<<<<

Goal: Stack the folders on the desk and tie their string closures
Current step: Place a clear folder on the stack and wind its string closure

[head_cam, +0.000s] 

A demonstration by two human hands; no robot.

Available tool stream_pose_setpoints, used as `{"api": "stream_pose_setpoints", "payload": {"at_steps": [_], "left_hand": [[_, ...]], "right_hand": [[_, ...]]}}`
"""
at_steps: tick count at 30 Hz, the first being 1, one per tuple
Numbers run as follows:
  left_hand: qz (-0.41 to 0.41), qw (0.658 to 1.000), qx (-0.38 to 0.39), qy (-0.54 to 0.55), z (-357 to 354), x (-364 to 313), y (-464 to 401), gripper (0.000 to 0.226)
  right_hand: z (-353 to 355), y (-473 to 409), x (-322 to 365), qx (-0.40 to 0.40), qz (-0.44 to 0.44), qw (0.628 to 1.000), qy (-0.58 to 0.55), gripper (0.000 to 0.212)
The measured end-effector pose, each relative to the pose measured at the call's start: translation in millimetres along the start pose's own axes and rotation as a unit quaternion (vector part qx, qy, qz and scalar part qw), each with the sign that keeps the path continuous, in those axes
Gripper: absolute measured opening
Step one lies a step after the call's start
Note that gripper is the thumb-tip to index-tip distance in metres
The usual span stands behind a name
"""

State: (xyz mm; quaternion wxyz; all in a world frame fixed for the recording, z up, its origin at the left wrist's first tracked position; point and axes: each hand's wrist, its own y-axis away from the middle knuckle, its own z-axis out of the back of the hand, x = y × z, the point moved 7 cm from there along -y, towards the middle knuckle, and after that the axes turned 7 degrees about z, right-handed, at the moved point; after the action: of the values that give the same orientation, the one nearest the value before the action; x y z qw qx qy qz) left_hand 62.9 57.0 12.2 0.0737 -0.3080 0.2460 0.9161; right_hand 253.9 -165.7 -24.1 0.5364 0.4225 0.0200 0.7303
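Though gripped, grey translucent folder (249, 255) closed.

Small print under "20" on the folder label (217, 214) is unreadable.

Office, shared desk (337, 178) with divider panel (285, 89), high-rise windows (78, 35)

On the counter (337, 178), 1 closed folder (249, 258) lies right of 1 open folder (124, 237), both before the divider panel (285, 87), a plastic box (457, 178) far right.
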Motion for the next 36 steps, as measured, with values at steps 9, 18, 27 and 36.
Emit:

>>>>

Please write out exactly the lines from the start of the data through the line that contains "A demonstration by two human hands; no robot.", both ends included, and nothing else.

SOLUTION:
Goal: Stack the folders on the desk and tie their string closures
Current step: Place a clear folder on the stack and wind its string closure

[head_cam, +0.000s] 

A demonstration by two human hands; no robot.

The output returned above is complete.